[Required work]:
Line by line, return the listing exactly, without any of the images.

[Data below]:
☆ ☆ ☆ ☆ ☆

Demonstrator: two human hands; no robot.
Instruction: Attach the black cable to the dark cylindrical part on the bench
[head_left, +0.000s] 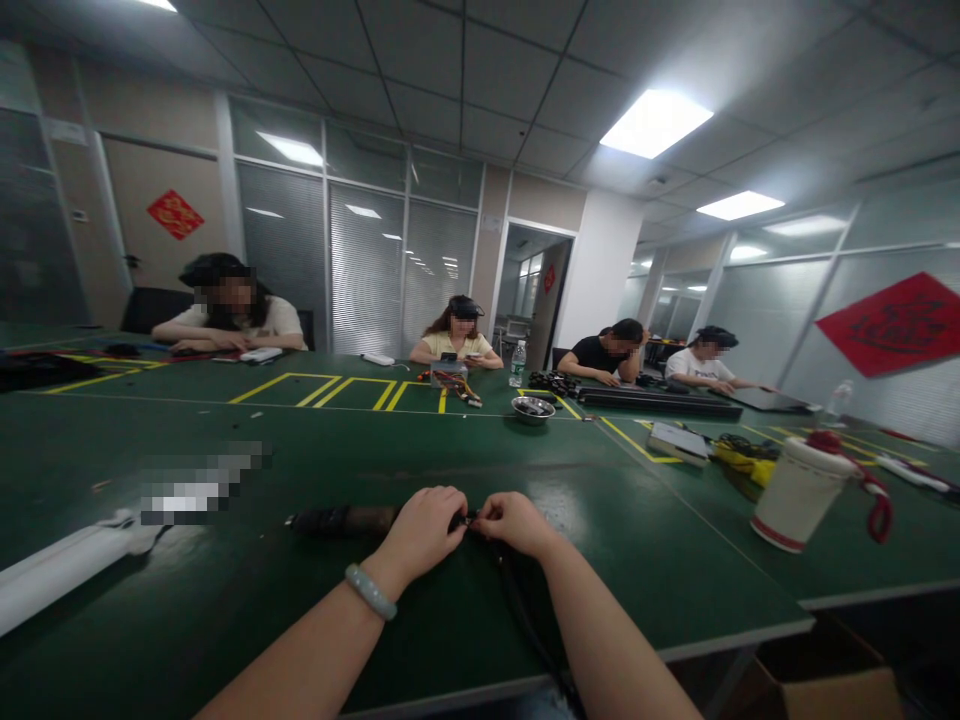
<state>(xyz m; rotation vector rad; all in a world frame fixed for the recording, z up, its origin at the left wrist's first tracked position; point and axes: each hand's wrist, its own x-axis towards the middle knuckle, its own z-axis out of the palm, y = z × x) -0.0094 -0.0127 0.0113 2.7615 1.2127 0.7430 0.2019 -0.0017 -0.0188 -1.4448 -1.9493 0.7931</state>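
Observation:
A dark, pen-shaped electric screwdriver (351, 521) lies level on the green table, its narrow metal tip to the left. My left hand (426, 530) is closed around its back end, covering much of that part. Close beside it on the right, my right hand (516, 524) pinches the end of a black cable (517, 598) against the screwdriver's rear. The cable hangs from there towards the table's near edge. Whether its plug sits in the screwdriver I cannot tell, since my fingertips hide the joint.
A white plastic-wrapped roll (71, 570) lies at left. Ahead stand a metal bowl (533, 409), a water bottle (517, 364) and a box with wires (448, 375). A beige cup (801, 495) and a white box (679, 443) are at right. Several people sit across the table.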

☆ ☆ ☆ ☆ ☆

[Answer to this exercise]:
Demonstrator: two human hands; no robot.
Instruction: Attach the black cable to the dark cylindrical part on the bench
[head_left, +0.000s] 
<state>(xyz m; rotation vector rad; all in a world frame fixed for the recording, z up, its origin at the left wrist's first tracked position; point and axes: each hand's wrist, its own x-axis towards the middle knuckle, its own z-axis out of the palm, y = z × x) -0.0094 -0.0127 0.0113 2.7615 1.2127 0.7430 0.2019 -0.0017 -0.0188 -1.4448 -1.9493 0.7931</state>
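Observation:
A dark, pen-shaped electric screwdriver (351, 521) lies level on the green table, its narrow metal tip to the left. My left hand (426, 530) is closed around its back end, covering much of that part. Close beside it on the right, my right hand (516, 524) pinches the end of a black cable (517, 598) against the screwdriver's rear. The cable hangs from there towards the table's near edge. Whether its plug sits in the screwdriver I cannot tell, since my fingertips hide the joint.
A white plastic-wrapped roll (71, 570) lies at left. Ahead stand a metal bowl (533, 409), a water bottle (517, 364) and a box with wires (448, 375). A beige cup (801, 495) and a white box (679, 443) are at right. Several people sit across the table.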

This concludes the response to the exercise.